▶ _What to work on_
Set down all of the data again, character for character.

▶ _Extracted material_

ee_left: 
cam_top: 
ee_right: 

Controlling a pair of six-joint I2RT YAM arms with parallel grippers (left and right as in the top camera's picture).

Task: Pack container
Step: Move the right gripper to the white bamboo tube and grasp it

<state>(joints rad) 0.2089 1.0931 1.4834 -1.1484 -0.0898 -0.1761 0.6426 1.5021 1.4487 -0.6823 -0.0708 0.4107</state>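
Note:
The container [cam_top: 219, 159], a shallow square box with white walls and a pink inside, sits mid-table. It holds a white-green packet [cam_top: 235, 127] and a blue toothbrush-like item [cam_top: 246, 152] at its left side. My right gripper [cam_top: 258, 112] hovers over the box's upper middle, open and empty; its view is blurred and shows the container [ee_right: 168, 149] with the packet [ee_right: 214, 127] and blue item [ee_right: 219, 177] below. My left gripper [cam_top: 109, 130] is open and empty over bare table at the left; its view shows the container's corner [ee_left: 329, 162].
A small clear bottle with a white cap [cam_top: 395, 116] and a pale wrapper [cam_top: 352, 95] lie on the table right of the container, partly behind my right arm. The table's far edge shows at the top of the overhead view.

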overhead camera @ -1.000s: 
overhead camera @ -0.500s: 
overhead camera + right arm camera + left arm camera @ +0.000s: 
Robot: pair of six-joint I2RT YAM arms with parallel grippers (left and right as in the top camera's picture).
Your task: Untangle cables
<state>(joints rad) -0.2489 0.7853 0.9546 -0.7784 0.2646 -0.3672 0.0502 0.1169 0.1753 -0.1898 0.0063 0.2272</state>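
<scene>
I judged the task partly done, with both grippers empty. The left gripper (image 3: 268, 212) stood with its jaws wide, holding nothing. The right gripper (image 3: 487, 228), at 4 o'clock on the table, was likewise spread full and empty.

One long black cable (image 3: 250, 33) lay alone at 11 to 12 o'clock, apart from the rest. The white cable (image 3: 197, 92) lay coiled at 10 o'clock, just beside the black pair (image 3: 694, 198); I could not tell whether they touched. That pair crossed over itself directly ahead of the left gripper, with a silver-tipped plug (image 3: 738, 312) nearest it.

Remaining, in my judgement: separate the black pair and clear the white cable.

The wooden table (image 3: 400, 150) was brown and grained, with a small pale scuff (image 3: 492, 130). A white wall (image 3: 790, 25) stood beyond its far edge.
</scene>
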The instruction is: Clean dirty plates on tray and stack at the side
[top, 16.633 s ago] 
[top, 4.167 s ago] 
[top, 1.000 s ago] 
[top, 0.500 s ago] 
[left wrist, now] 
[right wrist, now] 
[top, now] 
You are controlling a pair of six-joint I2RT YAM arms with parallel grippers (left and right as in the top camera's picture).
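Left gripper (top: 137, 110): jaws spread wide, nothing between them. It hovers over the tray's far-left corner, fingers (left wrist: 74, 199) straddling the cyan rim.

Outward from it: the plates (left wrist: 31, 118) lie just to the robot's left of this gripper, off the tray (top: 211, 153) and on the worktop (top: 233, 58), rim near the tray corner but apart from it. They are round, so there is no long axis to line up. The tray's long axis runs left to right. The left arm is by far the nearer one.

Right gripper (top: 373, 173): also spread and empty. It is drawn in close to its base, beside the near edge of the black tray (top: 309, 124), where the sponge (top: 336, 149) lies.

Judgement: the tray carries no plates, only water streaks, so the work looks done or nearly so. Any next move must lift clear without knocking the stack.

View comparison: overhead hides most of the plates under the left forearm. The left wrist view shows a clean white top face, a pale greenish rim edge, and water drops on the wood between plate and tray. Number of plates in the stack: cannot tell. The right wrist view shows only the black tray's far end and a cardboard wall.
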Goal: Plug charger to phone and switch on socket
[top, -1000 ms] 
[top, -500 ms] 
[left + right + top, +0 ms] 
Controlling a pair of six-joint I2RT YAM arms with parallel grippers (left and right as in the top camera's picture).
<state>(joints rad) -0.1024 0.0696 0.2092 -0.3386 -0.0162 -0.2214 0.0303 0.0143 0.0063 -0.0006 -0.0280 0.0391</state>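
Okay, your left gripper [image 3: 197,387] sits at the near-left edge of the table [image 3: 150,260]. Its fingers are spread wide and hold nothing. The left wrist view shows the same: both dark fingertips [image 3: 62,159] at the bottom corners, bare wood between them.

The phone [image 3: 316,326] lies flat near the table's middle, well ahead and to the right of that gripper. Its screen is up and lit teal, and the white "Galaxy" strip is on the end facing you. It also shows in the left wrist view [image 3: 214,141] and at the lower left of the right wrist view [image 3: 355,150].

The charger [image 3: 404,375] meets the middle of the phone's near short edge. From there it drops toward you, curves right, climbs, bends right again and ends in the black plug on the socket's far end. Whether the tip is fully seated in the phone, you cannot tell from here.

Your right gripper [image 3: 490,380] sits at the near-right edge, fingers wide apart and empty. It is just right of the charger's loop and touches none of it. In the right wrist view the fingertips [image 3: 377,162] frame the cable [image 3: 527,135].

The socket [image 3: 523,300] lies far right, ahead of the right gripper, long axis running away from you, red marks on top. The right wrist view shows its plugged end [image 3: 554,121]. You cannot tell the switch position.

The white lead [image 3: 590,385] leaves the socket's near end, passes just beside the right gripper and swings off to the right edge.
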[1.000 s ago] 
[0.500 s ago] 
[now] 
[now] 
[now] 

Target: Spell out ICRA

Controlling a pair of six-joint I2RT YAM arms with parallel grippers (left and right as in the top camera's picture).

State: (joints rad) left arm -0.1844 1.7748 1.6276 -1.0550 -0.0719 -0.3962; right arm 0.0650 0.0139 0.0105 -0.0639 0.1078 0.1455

▶ _Your response_
ee_left: 
cam_top: 
ee_right: 

Controlling a pair of six-joint I2RT YAM arms with parallel grippers (left and right as in the top camera's picture).

Task: Pack container
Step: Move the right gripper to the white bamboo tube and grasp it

<state>(joints rad) 0.2089 1.0931 1.4834 -1.1484 -0.0898 -0.1761 0.6426 1.5021 1.4487 -0.6823 -0.0708 0.4107</state>
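Note:
The container [cam_top: 219, 159], a shallow square box with white walls and a pink inside, sits mid-table. It holds a white-green packet [cam_top: 235, 127] and a blue toothbrush-like item [cam_top: 246, 152] at its left side. My right gripper [cam_top: 258, 112] hovers over the box's upper middle, open and empty; its view is blurred and shows the container [ee_right: 168, 149] with the packet [ee_right: 214, 127] and blue item [ee_right: 219, 177] below. My left gripper [cam_top: 109, 130] is open and empty over bare table at the left; its view shows the container's corner [ee_left: 329, 162].
A small clear bottle with a white cap [cam_top: 395, 116] and a pale wrapper [cam_top: 352, 95] lie on the table right of the container, partly behind my right arm. The table's far edge shows at the top of the overhead view.
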
overhead camera @ -1.000s: 
overhead camera @ -0.500s: 
overhead camera + right arm camera + left arm camera @ +0.000s: 
Robot: pair of six-joint I2RT YAM arms with parallel grippers (left and right as in the top camera's picture).
Your task: Untangle cables
<state>(joints rad) -0.2489 0.7853 0.9546 -0.7784 0.2646 -0.3672 0.0502 0.1169 0.1753 -0.1898 0.0063 0.2272</state>
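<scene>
I judged the task partly done, with both grippers empty. The left gripper (image 3: 268, 212) stood with its jaws wide, holding nothing. The right gripper (image 3: 487, 228), at 4 o'clock on the table, was likewise spread full and empty.

One long black cable (image 3: 250, 33) lay alone at 11 to 12 o'clock, apart from the rest. The white cable (image 3: 197, 92) lay coiled at 10 o'clock, just beside the black pair (image 3: 694, 198); I could not tell whether they touched. That pair crossed over itself directly ahead of the left gripper, with a silver-tipped plug (image 3: 738, 312) nearest it.

Remaining, in my judgement: separate the black pair and clear the white cable.

The wooden table (image 3: 400, 150) was brown and grained, with a small pale scuff (image 3: 492, 130). A white wall (image 3: 790, 25) stood beyond its far edge.
</scene>
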The instruction is: Clean dirty plates on tray and stack at the side
[top, 16.633 s ago] 
[top, 4.167 s ago] 
[top, 1.000 s ago] 
[top, 0.500 s ago] 
[left wrist, now] 
[right wrist, now] 
[top, now] 
You are controlling a pair of six-joint I2RT YAM arms with parallel grippers (left and right as in the top camera's picture).
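Left gripper (top: 137, 110): jaws spread wide, nothing between them. It hovers over the tray's far-left corner, fingers (left wrist: 74, 199) straddling the cyan rim.

Outward from it: the plates (left wrist: 31, 118) lie just to the robot's left of this gripper, off the tray (top: 211, 153) and on the worktop (top: 233, 58), rim near the tray corner but apart from it. They are round, so there is no long axis to line up. The tray's long axis runs left to right. The left arm is by far the nearer one.

Right gripper (top: 373, 173): also spread and empty. It is drawn in close to its base, beside the near edge of the black tray (top: 309, 124), where the sponge (top: 336, 149) lies.

Judgement: the tray carries no plates, only water streaks, so the work looks done or nearly so. Any next move must lift clear without knocking the stack.

View comparison: overhead hides most of the plates under the left forearm. The left wrist view shows a clean white top face, a pale greenish rim edge, and water drops on the wood between plate and tray. Number of plates in the stack: cannot tell. The right wrist view shows only the black tray's far end and a cardboard wall.
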Goal: Plug charger to phone and switch on socket
[top, -1000 ms] 
[top, -500 ms] 
[left + right + top, +0 ms] 
Controlling a pair of six-joint I2RT YAM arms with parallel grippers (left and right as in the top camera's picture).
<state>(joints rad) -0.1024 0.0696 0.2092 -0.3386 -0.0162 -0.2214 0.0303 0.0143 0.0063 -0.0006 -0.0280 0.0391</state>
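Okay, your left gripper [image 3: 197,387] sits at the near-left edge of the table [image 3: 150,260]. Its fingers are spread wide and hold nothing. The left wrist view shows the same: both dark fingertips [image 3: 62,159] at the bottom corners, bare wood between them.

The phone [image 3: 316,326] lies flat near the table's middle, well ahead and to the right of that gripper. Its screen is up and lit teal, and the white "Galaxy" strip is on the end facing you. It also shows in the left wrist view [image 3: 214,141] and at the lower left of the right wrist view [image 3: 355,150].

The charger [image 3: 404,375] meets the middle of the phone's near short edge. From there it drops toward you, curves right, climbs, bends right again and ends in the black plug on the socket's far end. Whether the tip is fully seated in the phone, you cannot tell from here.

Your right gripper [image 3: 490,380] sits at the near-right edge, fingers wide apart and empty. It is just right of the charger's loop and touches none of it. In the right wrist view the fingertips [image 3: 377,162] frame the cable [image 3: 527,135].

The socket [image 3: 523,300] lies far right, ahead of the right gripper, long axis running away from you, red marks on top. The right wrist view shows its plugged end [image 3: 554,121]. You cannot tell the switch position.

The white lead [image 3: 590,385] leaves the socket's near end, passes just beside the right gripper and swings off to the right edge.
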[1.000 s ago] 
[0.500 s ago] 
[now] 
[now] 
[now] 

Target: Spell out ICRA

Controlling a pair of six-joint I2RT YAM arms with parallel grippers (left and right as in the top camera's picture).

State: (joints rad) left arm -0.1844 1.7748 1.6276 -1.0550 -0.0719 -0.3962; right arm 0.0650 0.0139 0.0105 -0.0639 0.1078 0.1455

This answer is finished.